Clinical trial phases
Phase I trials
It is the first phase that involves human beings. Phase I trials are designed to determine the highest safe dosage that a human may tolerate without experiencing any negative side effects. These studies are carried out on small human groups consisting of less than 100 individuals. Vaccine safety and its tolerability, along with local and systemic side effects are closely monitored during the study. After the results are obtained, it is assessed whether the study induces the desired immune response in individuals or not. By this point in the trial, both the researchers and the participants being tested know whether they are receiving a real vaccine or a dummy one. This open-label condition is known as a non-blinded state. The vaccinated study participants are carefully monitored and conditions are kept under control. This phase may take several months to gather data. The researchers progress to the next phase II trial only if this trial (phase I) comes out with 70% or more successful outcomes.
Phase II trials
These trials involve several hundred individuals from the targeted population for the vaccine. Some participants who are most vulnerable to contracting the disease are also taking part in the trial. The most effective and safest dose, together with the immunological response, can be further refined in phase II trials. During this phase, common short-term vaccine side effects are also observed. The study conducted is randomized and well-controlled along with a placebo group [74]. This phase is continued for at least 2 years for gathering the data. The vaccine may progress to the next phase only if vaccines under phase II trials come out with a 33% success rate. During this phase, numerous trials are carried out to assess the effectiveness of the vaccine in various age groups and formulations. In this phase along with the proposed doses, vaccination schedules and method of delivery are also determined.
Phase III trials
Phase III clinical trials are conducted on a large population of around 1,000–3,000 human population involved. This study may require a trial period of 1–4 years. These tests are being conducted in a randomized, double-blind fashion. Vaccines under this phase find difficult to pass as their success rate is only 25%–30%. Phase III trials make a comparison of the unvaccinated population with the vaccinated participants in terms of its safety, efficacy, and dosage.

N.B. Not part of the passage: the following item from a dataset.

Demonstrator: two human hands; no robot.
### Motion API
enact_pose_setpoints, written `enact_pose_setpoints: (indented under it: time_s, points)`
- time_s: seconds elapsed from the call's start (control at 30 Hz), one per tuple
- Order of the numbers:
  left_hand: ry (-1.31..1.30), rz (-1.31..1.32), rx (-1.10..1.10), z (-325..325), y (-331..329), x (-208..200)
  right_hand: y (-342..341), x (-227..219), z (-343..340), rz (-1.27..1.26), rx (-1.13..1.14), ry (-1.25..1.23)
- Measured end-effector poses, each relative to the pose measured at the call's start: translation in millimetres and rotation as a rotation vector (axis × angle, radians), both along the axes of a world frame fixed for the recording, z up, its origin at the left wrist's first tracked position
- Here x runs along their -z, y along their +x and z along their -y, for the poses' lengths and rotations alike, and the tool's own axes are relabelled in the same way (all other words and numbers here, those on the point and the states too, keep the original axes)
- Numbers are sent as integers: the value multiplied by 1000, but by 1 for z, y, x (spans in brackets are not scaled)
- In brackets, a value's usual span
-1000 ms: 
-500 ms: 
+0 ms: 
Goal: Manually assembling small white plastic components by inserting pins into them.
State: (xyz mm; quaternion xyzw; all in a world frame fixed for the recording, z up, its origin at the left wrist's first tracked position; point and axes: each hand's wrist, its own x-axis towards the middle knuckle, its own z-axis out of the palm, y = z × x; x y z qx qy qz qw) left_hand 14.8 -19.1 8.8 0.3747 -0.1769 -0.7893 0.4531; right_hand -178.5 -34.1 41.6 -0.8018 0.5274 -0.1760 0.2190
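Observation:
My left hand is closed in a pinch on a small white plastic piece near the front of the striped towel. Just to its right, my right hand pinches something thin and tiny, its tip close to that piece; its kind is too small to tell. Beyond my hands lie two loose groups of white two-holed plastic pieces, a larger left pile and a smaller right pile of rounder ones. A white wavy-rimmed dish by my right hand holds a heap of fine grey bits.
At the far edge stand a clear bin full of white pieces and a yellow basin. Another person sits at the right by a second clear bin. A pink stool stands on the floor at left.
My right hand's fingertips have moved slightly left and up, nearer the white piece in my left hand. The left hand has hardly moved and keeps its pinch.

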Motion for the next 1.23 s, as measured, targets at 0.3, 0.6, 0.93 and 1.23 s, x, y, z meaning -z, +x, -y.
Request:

This stage determines the benefit versus risks of the vaccine, which ultimately grants the approval for vaccines. As the phase III trial is the last clinical trial stage so more care is taken on the consistency of vaccines while manufacturing under different lots. Even the effect plausibly owing to the co-administration of any other vaccine is also considered [75]. Phase III studies are often carried out in a variety of countries and places within a single country to ensure that the results are generalizable to a wide range of populations and the effectiveness of the vaccines.
Phase IV trials
After a vaccine is licensed and approved, it often goes through phase IV trials, which are ongoing studies. During this phase, the manufacturer of the vaccine continues to test the vaccine for its effectiveness and safety in the market. The term “post-marketing surveillance studies” also applies to phase IV trials that evaluates optimal use along with safety and efficacy. The pharmacovigilance programs tend to assess the adverse events of the vaccine and records are maintained during this ongoing trial.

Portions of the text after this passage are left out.